I'll cut to the chase here: it was a really great review. And talking about my progress and contributions to the firm made me so excited to get back to OMM. I can't wait to work with my colleagues again, take advantage of new and exciting opportunities, and improve myself as an attorney and a citizen of the firm. When you go head to head with cancer, you really take stock of the things you're really passionate about and what you're just doing to pass the time. Being an attorney at OMM most definitely falls into the "things I'm passionate about" category.
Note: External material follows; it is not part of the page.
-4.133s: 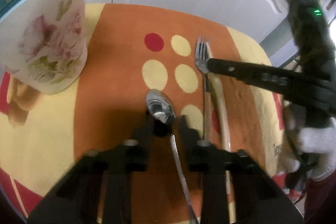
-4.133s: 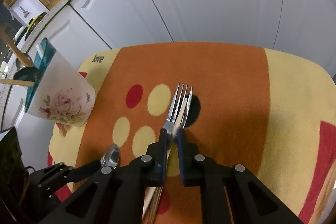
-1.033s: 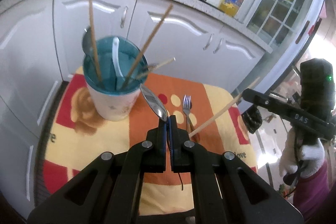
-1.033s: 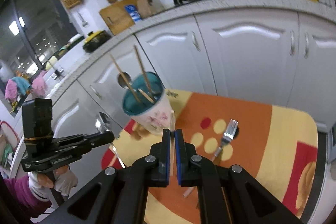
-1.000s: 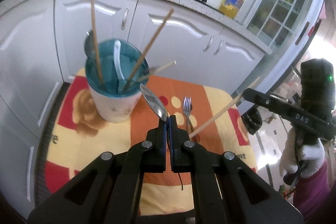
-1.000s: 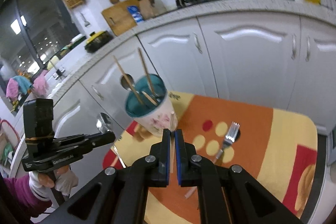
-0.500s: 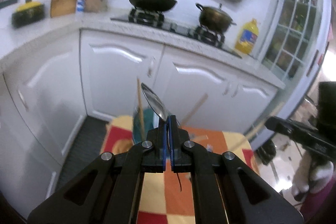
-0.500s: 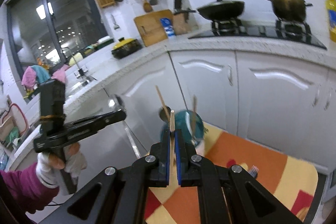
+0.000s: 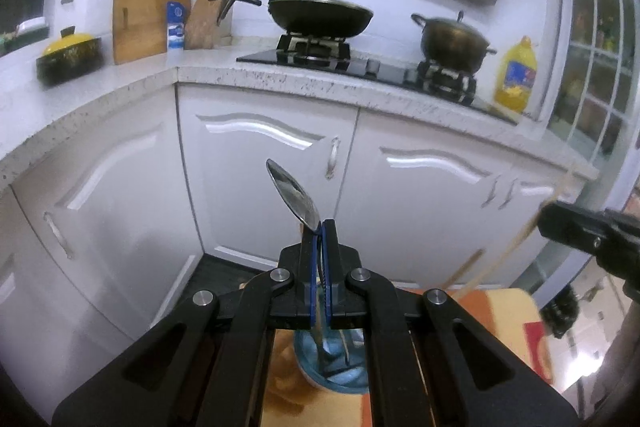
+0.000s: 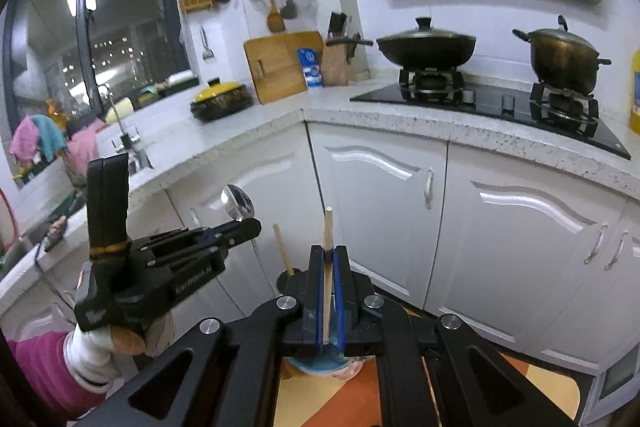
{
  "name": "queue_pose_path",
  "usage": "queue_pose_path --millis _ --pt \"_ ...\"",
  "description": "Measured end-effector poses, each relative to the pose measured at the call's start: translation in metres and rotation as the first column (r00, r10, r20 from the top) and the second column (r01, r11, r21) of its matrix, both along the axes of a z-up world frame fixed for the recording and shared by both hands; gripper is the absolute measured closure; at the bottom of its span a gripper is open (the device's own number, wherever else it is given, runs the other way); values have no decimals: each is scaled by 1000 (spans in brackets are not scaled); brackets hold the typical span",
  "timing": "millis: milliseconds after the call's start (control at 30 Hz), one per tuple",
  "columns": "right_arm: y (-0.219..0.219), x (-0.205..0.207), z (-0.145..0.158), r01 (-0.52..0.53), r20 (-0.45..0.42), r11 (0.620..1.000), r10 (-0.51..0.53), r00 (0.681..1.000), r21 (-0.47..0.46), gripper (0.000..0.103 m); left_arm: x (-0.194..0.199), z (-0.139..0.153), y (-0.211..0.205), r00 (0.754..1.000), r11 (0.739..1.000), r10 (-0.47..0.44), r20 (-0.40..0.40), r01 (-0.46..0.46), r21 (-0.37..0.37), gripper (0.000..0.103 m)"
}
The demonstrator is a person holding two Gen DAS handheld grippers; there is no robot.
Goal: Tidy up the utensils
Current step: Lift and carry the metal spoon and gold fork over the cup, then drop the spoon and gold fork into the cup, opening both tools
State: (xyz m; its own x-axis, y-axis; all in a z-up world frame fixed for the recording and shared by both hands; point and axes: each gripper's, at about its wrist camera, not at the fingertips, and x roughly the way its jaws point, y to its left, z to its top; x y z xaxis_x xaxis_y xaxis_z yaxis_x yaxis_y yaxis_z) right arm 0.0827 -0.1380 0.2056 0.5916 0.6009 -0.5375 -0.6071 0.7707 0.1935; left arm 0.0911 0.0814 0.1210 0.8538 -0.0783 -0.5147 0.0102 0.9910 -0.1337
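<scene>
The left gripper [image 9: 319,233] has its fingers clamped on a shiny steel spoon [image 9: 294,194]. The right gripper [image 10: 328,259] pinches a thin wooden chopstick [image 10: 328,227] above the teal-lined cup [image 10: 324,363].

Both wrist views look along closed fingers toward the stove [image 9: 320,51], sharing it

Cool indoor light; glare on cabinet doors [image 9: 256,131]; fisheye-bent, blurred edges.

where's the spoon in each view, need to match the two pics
Left wrist: spoon at centre, bowl up, clamped in the left gripper.
Right wrist: spoon left of centre, above the same gripper.
Shared landmark: lidded black wok on the stove.
</scene>
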Motion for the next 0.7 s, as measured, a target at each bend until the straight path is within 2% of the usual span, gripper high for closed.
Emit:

Tonight, I went to the Century City Bar Association's Annual Banquet and Awards Ceremony to support my mentor Carla, who won their Litigator of the Year award. Slipping out of my post-op sweats and into my old power suit was awesome. It was like I was reclaiming my former life, a life I loved so much. The event was fantastic -- I saw tons of my colleagues, who all lovingly welcomed me back home. Carla also knocked it out of the park (as usual) with a brilliant speech. On top of it all, she mentioned me, the blog, and the fact that I'd be the Mayor of Los Angeles in about 15 years time. A totally unexpected and wonderful shout-out from a woman I admire and love very much, so you know that WunderGlo's heart was touched. And I'm very happy about the plug to my future constituents, too!

My preview of my future life as a full-time mid-level associate at OMM was sweet. The path outstretched before me is so clear and exciting, and it's just the kind of inspiration I need to close the book on this cancer once and for all.